Lastly, there is Maysoon the team captain and the driving force behind the Speed Sisters. Intelligent and well-spoken, Maysoon is dedicated to keeping the women together as a team and feels it is important for them to continue to change how people view women in the Arab World. Still, Maysoon is a pragmatist, and while she resists their situation when she can, she is also happy to pick her battles which some of the women don’t agree with.
Structured around their race schedule, Speed Sisters takes the audience on a journey through the ups and downs of each of the women’s lives, both in and out of racing. Each of the women struggles against the traditionalism of the Arab culture and the expectations set upon them as women in a male-dominated society. While most people seem to be accepting of the women racing, the women still find themselves trying to balance their female identity with their “male” occupation.
One of the most interesting aspects of the documentary is the difference in what racing looks like. Unlike Nascar, which boasts souped up, branded, exclusive and expensive vehicles, the women are responsible for providing their own vehicle, often piecing them together from things they find in junkyards. Furthermore, rather than an specific racing track, the races take place on regular streets, with simple cones added for maneuvers. The lack of glamour adds a grittiness to the sport, however, and enhances the overall understanding of the women’s experience in Palestine.
Heartbreaking and raw at times, Speed Sisters does not shy away from addressing the tense political climate that these women face living in the West Bank. Addressing the women’s experiences and concerns with military occupation at times is uncomfortable, especially as they often represent a narrow and one-sided view of the Palestinian/Israeli conflict. While their experiences are important and should not be negated, there are moments when the documentary seems to steer toward an anti-Israel agenda by completely disregarding the other half of the equation. This makes the film difficult to stomach at times, and has the Israeli supporter in the audience wanting to yell at the screen the perspective of the other side. Still, Speed Sisters does a good job of balancing the politics with the racing, and there is definite value in hearing, however biased, a differing opinion on the occupation that may not always be given a voice.
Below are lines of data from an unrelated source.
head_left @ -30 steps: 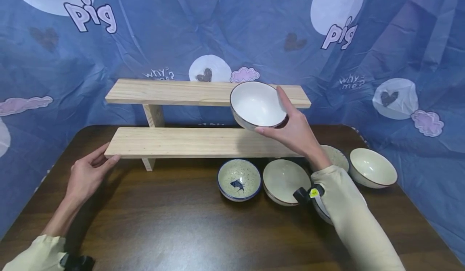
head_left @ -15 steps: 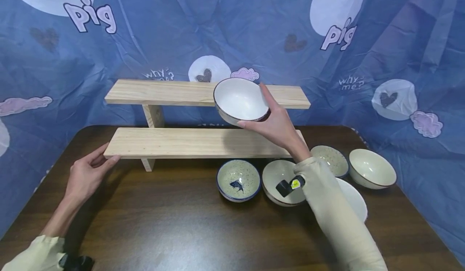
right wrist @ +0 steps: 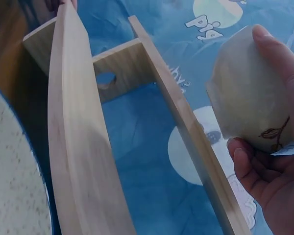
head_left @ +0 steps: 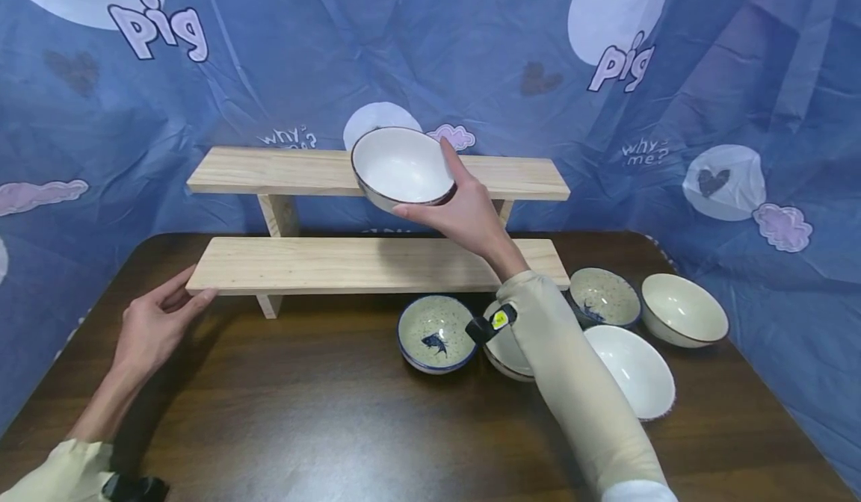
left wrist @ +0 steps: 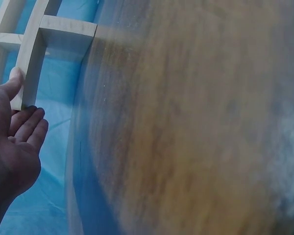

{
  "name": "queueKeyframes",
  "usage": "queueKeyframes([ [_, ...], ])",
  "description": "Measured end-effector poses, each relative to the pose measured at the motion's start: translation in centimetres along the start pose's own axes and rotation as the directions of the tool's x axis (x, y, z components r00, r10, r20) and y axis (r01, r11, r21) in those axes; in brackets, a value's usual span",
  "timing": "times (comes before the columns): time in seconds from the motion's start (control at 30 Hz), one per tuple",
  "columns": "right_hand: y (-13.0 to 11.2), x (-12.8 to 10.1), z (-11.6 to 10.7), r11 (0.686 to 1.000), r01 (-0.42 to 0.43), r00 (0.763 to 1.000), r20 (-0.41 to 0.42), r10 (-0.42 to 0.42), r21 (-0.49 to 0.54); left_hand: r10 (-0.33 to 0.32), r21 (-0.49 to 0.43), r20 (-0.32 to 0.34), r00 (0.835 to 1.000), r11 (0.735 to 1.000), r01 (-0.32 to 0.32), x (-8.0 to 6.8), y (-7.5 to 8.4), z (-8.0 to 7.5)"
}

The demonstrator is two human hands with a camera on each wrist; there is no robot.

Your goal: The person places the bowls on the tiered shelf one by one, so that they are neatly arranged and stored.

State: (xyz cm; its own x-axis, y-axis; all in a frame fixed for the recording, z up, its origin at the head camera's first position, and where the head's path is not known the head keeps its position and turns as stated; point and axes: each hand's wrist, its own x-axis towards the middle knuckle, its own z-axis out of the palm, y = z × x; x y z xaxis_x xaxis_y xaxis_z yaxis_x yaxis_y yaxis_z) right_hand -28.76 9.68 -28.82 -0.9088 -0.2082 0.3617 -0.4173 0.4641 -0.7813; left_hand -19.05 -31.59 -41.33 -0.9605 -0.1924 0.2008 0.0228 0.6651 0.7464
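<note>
My right hand (head_left: 464, 207) grips a white bowl (head_left: 402, 164) with a dark brown rim, thumb on the near side and a finger at the far side. The bowl is tilted toward me in front of the upper board of a two-tier wooden shelf (head_left: 269, 169). Its pale outside, with a small brown branch drawing, shows in the right wrist view, and the bowl (right wrist: 252, 93) is apart from the boards there. My left hand (head_left: 151, 326) pinches the left end of the lower board (head_left: 370, 263); in the left wrist view the thumb (left wrist: 14, 81) lies against the board.
Right of centre on the brown table (head_left: 303, 397) stand a blue-rimmed fish bowl (head_left: 436, 334), a cream bowl (head_left: 507, 349) partly behind my sleeve, a speckled bowl (head_left: 605, 296), a white bowl (head_left: 635, 371) and another cream bowl (head_left: 684, 308). A blue printed cloth (head_left: 471, 39) hangs behind.
My right hand has carried the white bowl leftward and slightly up along the upper board. The left hand stays at the lower board's end.
</note>
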Motion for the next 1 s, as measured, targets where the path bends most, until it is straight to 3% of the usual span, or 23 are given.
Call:
queueKeyframes([
  [0.4,-0.7,2.0,2.0,0.998,0.023,1.000,0.008,-0.023,0.055,0.005,0.009,-0.012,1.000,1.000,-0.005,0.0,0.0,0.2],
  [0.7,-1.7,3.5,3.5,1.000,0.006,1.000,-0.002,-0.006,0.006,0.022,0.004,-0.033,0.999,1.000,-0.022,-0.1,-0.1,0.0],
  [1.0,-2.0,4.5,4.7,1.000,-0.017,1.000,0.017,0.017,0.022,0.008,0.008,-0.024,1.000,1.000,-0.008,-0.1,-0.1,0.1],
])
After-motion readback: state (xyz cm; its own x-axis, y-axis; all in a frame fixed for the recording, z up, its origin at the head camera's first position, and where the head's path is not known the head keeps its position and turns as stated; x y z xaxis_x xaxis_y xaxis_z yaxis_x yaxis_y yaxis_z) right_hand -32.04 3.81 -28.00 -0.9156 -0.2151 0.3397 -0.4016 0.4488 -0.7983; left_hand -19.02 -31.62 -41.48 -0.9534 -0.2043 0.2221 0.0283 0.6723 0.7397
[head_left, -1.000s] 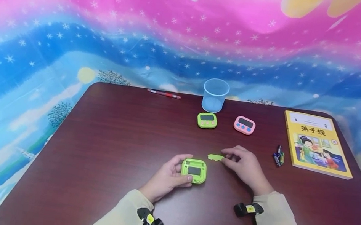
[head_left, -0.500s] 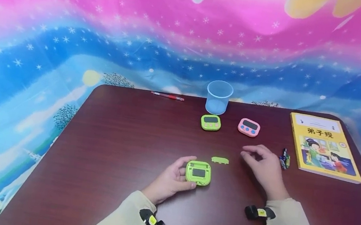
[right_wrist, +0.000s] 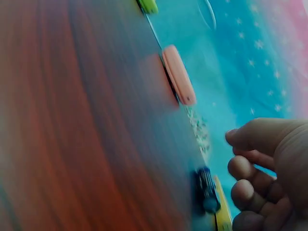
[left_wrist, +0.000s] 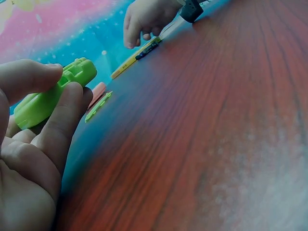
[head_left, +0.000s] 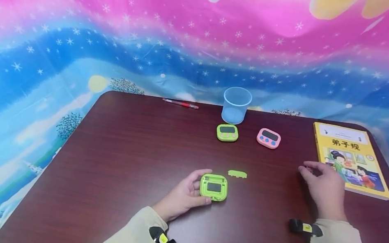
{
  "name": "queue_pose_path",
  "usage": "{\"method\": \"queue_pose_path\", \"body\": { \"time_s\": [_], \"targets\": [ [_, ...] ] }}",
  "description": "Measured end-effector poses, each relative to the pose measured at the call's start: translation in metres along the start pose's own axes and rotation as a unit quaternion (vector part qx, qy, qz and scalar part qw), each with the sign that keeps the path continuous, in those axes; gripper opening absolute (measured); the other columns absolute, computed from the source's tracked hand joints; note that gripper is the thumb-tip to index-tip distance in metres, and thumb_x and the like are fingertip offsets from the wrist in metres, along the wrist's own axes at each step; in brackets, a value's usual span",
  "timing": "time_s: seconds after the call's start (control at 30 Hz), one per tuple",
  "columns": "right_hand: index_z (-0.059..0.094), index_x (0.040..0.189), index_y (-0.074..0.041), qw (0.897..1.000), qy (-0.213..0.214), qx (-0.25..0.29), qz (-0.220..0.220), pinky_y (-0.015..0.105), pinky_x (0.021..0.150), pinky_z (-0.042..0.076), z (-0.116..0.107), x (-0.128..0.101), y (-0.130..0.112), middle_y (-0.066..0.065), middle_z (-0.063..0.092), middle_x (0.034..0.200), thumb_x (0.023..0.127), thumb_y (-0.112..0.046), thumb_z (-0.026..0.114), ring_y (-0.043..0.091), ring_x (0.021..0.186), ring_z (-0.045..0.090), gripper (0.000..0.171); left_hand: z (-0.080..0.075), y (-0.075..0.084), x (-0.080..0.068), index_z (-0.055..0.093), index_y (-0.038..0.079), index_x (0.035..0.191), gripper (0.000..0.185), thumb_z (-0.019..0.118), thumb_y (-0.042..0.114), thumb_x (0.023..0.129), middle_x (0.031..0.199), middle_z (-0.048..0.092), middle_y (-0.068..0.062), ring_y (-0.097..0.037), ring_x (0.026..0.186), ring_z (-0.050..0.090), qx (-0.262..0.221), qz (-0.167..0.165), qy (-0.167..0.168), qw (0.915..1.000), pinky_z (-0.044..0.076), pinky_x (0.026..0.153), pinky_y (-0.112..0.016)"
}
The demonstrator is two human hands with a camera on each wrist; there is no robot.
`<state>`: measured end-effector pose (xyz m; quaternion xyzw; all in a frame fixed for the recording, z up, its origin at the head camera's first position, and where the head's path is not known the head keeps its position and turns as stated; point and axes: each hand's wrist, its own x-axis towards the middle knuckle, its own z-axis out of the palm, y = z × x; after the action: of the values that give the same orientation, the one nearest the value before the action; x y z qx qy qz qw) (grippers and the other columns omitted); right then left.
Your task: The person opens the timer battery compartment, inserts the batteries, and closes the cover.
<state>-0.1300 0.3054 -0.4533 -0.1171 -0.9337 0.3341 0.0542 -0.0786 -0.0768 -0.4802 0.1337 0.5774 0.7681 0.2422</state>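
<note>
My left hand grips a green digital timer, its back facing up and the battery compartment uncovered. The thumb lies on the near edge in the head view. A flat green battery cover lies on the table just right of the timer. My right hand hovers at the small batteries, fingers loosely bent and nothing visible between them. It hides most of the batteries in the head view; in the right wrist view, dark batteries lie a little apart from the fingertips.
A yellow book lies behind and right of the right hand. Farther back are another green timer, a pink timer, a blue translucent cup and a red pen. A patterned cloth hangs behind the table.
My right hand has let go of the battery cover, leaving it on the table, and moved right to the batteries. The left hand keeps holding the green timer.
</note>
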Motion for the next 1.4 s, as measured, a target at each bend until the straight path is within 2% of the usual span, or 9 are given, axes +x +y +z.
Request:
{"method": "queue_pose_path", "body": {
  "time_s": [0.17, 0.33, 0.5, 0.73, 0.87, 1.0, 1.13, 1.3, 1.4],
  "targets": [
    [0.065, 0.128, 0.002, 0.999, 0.002, -0.008, 0.035, 0.033, 0.069, 0.045, -0.009, 0.002, 0.010, 0.026, 0.068, 0.112, 0.099, -0.035, 0.062, 0.037, 0.099, 0.060, 0.047, 0.001, 0.000, 0.000, 0.026, 0.004, 0.156, 0.084, 0.066, -0.016, 0.085, 0.137, 0.056, -0.027, -0.027, 0.116, 0.065, 0.006, -0.001, 0.002, 1.0000, 0.053, 0.099, -0.035],
    [0.064, 0.128, 0.005, 0.998, -0.014, -0.019, 0.054, 0.033, 0.069, 0.043, -0.015, 0.001, 0.013, 0.028, 0.068, 0.112, 0.099, -0.031, 0.063, 0.039, 0.101, 0.059, 0.047, 0.000, -0.001, 0.000, 0.027, 0.005, 0.156, 0.083, 0.067, -0.015, 0.085, 0.137, 0.056, -0.027, -0.028, 0.116, 0.065, 0.009, -0.003, 0.003, 0.9999, 0.053, 0.099, -0.035],
    [0.066, 0.122, 0.006, 0.998, -0.019, -0.031, 0.045, 0.031, 0.065, 0.046, -0.016, 0.000, 0.009, 0.025, 0.071, 0.105, 0.097, -0.027, 0.067, 0.034, 0.090, 0.065, 0.041, 0.000, -0.001, 0.000, 0.027, 0.005, 0.156, 0.083, 0.067, -0.014, 0.085, 0.136, 0.057, -0.026, -0.028, 0.117, 0.064, 0.015, -0.002, 0.008, 0.9999, 0.053, 0.099, -0.034],
    [0.066, 0.120, 0.006, 0.996, -0.041, -0.051, 0.056, 0.042, 0.071, 0.047, -0.018, -0.001, 0.007, 0.030, 0.065, 0.115, 0.096, -0.025, 0.067, 0.042, 0.098, 0.054, 0.040, 0.001, -0.001, 0.000, 0.026, 0.005, 0.156, 0.084, 0.067, -0.015, 0.085, 0.137, 0.056, -0.027, -0.027, 0.118, 0.064, 0.015, 0.004, 0.005, 0.9999, 0.053, 0.099, -0.034],
    [0.065, 0.122, 0.008, 0.995, -0.057, -0.055, 0.061, 0.047, 0.072, 0.050, -0.018, -0.001, 0.006, 0.032, 0.062, 0.119, 0.095, -0.022, 0.066, 0.044, 0.100, 0.052, 0.040, 0.001, -0.001, 0.000, 0.026, 0.005, 0.156, 0.084, 0.067, -0.015, 0.085, 0.137, 0.056, -0.027, -0.026, 0.117, 0.064, 0.015, 0.003, 0.005, 0.9999, 0.053, 0.099, -0.034],
    [0.065, 0.124, 0.006, 0.997, -0.063, -0.031, 0.039, 0.039, 0.069, 0.049, -0.011, -0.004, 0.000, 0.028, 0.066, 0.113, 0.097, -0.025, 0.065, 0.038, 0.095, 0.056, 0.041, 0.001, -0.001, 0.000, 0.027, 0.005, 0.156, 0.083, 0.067, -0.014, 0.086, 0.137, 0.057, -0.026, -0.026, 0.117, 0.064, 0.018, -0.001, 0.007, 0.9998, 0.053, 0.099, -0.033],
    [0.066, 0.124, 0.003, 0.996, -0.092, 0.020, -0.001, 0.031, 0.067, 0.051, 0.004, -0.011, -0.021, 0.019, 0.071, 0.104, 0.097, -0.026, 0.065, 0.027, 0.085, 0.062, 0.040, 0.001, -0.001, 0.000, 0.028, 0.006, 0.156, 0.083, 0.068, -0.013, 0.086, 0.136, 0.057, -0.025, -0.027, 0.117, 0.064, 0.022, -0.004, 0.010, 0.9997, 0.053, 0.099, -0.033],
    [0.070, 0.115, 0.001, 0.991, -0.103, 0.056, -0.058, 0.028, 0.063, 0.055, 0.023, -0.026, -0.058, 0.011, 0.072, 0.092, 0.093, -0.017, 0.067, 0.021, 0.074, 0.065, 0.029, 0.002, 0.000, 0.000, 0.027, 0.006, 0.156, 0.083, 0.068, -0.013, 0.086, 0.136, 0.057, -0.025, -0.026, 0.117, 0.064, 0.023, -0.002, 0.007, 0.9997, 0.053, 0.099, -0.034],
    [0.072, 0.108, -0.001, 0.988, -0.114, 0.054, -0.085, 0.028, 0.063, 0.054, 0.034, -0.033, -0.070, 0.007, 0.070, 0.085, 0.090, -0.014, 0.068, 0.019, 0.071, 0.062, 0.023, 0.001, 0.000, 0.000, 0.027, 0.006, 0.156, 0.083, 0.067, -0.013, 0.086, 0.136, 0.057, -0.026, -0.025, 0.115, 0.065, 0.022, 0.000, 0.004, 0.9998, 0.053, 0.099, -0.034]
  ]
}}
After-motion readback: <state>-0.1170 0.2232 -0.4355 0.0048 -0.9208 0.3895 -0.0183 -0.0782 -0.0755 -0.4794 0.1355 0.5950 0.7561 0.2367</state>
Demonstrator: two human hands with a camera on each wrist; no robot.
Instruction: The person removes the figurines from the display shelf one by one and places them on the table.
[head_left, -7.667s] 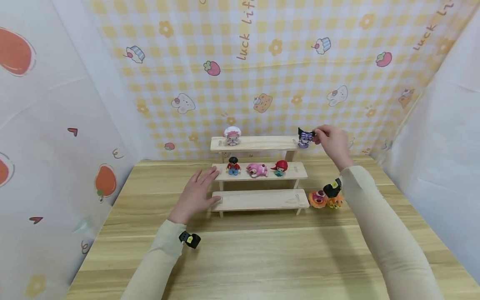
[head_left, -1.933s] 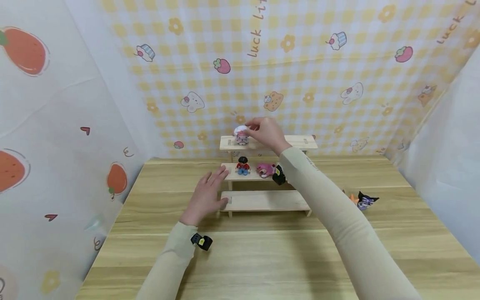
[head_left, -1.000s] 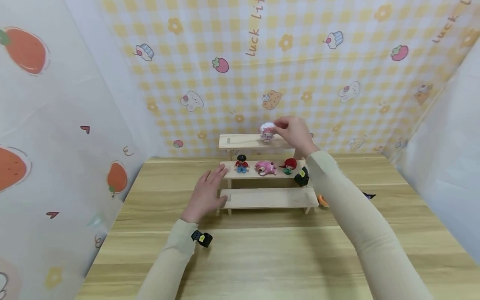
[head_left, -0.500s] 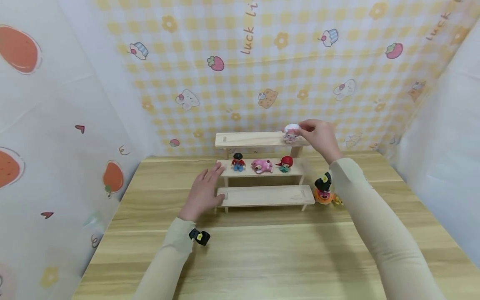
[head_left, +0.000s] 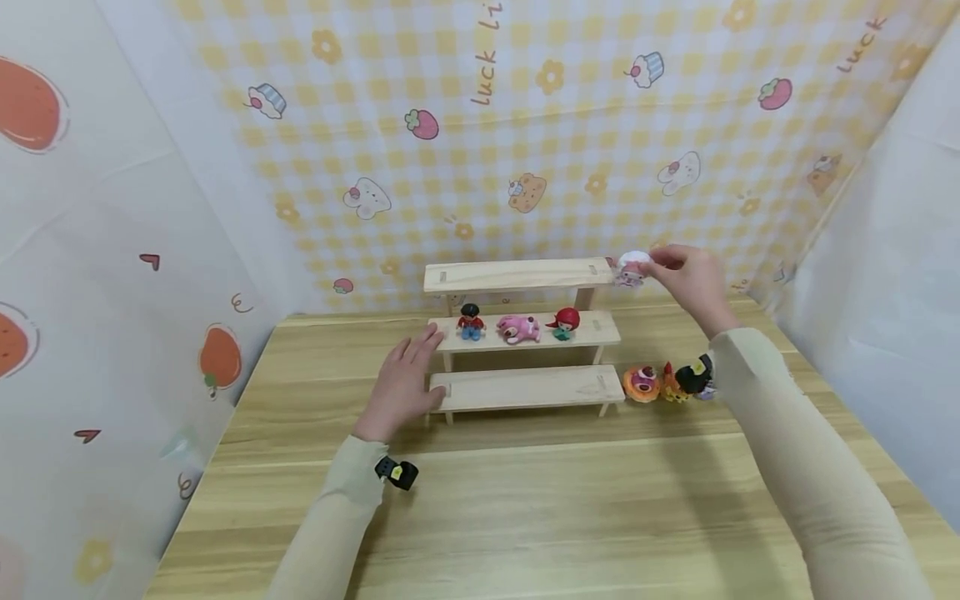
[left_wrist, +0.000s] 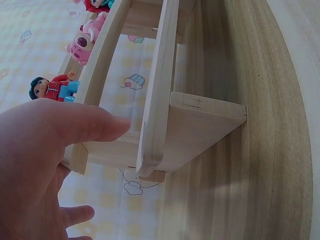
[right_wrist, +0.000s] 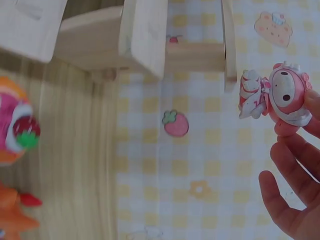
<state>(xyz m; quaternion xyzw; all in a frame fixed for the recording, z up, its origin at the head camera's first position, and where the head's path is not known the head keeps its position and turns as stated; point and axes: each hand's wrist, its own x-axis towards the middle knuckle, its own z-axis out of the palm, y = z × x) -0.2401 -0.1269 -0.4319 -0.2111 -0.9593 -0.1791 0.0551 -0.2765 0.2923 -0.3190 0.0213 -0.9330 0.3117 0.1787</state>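
one figure (head_left: 631, 271), pinched by your right hand (head_left: 693, 282).
upright, just off the top shelf (head_left: 517, 273)'s right end; your left hand (head_left: 397, 387), uncurled, well apart at left.

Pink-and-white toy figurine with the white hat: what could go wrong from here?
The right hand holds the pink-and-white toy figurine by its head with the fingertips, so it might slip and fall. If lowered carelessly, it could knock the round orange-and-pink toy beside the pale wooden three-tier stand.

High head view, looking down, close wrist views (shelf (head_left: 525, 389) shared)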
Overall, Speed Sisters provides an exclusive look at a world that is often left in the dark. While the stories are interesting, the narrative style feels stale and doesn’t keep the audience as engaged as the concept would suggest. Though the political, personal, and athletic are well-balanced, there is a lack of depth to all of the narratives, leaving the audience with only a surface understanding of all three aspects.
© Eliana M. Levenson FF2 Media (2/9/16)
Top Photo: Poster for the documentary, Speed Sisters, directed by Amber Fares.
Middle Photo: Maysoon in the center, sporting her business blazer, with her team surrounding her, decked out in racing gear.
Bottom Photo: The Speed Sisters in their racing gear showing solidarity and strength as the only all female team in Middle Eastern car racing.
Photo Credits: First Run Features
Q: Does Speed Sisters pass the Bechdel-Wallace Test?
Speed Sisters is the epitome of a girl power movie! In fact, it’s rare for men to even speak at all, except for a few beats of their fathers. The film focuses on the relationships between the women and the women’s relationships to their situation in Palestine, which means that they are almost always speaking to each other and not usually about men.
In fact, one of the most intense scenes comes when Maysoon, Noor, Mona and Betty are discussing Marah’s choice not to race in one of the Jordan qualifying rounds. This scene is a great example of female dynamics, especially in a competitive field that has almost nothing to do with men, since they are technically only competing against one another.